In fact it was the Jammu region, which failed the NC this time.
Now that the Mufti assumes the mantle of the Chief Minister in Jammu
and Kashmir, there is a growing hope that he may manage to involve the
Hurriyat and other secessionists in the dialogue to pave the way for finding
out a solution to the problem. One this is sure and certain, he enjoys
total support of the Hurriyat Conference and its leadership. Significantly
enough, while the negotiations were on between the Congress and the PDP
to form the government, the Hurriyat chairman, Prof Abdul Ghani Bhat issued
a statement saying that they (the Hurriyat) had great expectations from
the Mufti, obviously a tacit indication to the political establishment
in Delhi that they wanted Mufti to be the CM. And another senior Hurriyat
leader, Mr Javed Mir also corroborated Mr Bhat’s statement by welcoming
the Congress decision letting the Mufti to become the Chief Minister. These
factors weighed heavily in favour of Mufti, while negotiations were going
on between his PDP and the Congress.
The Mufti has a very difficult task ahead. He has to draw a balance
between the aspirations of the Hurriyat and other secessionists and the
expectations of the people who have supported him directly (the Congress)

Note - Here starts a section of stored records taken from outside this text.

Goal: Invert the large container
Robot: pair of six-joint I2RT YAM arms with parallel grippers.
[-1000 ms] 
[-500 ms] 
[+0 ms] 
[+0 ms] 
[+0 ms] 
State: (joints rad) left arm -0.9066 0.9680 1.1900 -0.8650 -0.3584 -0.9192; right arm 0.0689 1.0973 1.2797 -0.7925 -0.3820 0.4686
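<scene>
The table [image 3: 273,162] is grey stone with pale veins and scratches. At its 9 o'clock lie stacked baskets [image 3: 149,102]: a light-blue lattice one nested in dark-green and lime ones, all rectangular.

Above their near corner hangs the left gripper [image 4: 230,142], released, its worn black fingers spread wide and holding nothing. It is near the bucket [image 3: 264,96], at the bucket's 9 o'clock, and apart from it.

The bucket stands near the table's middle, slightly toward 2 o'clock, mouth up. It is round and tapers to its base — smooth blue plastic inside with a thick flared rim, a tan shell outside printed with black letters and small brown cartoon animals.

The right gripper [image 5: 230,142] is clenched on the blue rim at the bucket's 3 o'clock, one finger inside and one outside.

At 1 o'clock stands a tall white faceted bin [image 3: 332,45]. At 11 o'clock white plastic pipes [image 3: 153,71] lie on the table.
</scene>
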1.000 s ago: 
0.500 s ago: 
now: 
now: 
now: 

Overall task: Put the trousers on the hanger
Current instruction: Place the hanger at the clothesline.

or indirectly (the NDA government) to become the Chief Minister. Moreover,
he has also to confront the reservations within the Congress against his
being given the Chief Ministership. Most of the legislators have already
not just expressed displeasure and disappointment, but have threatened
a rebellion. It would certainly be a tight rope walking for the Mufti in
his new avatar as the Chief Minister, his lifelong dream come true at long
last after a long and hard bargain. Will he be able to reconcile the contradictions
he is riding on, only the time will tell.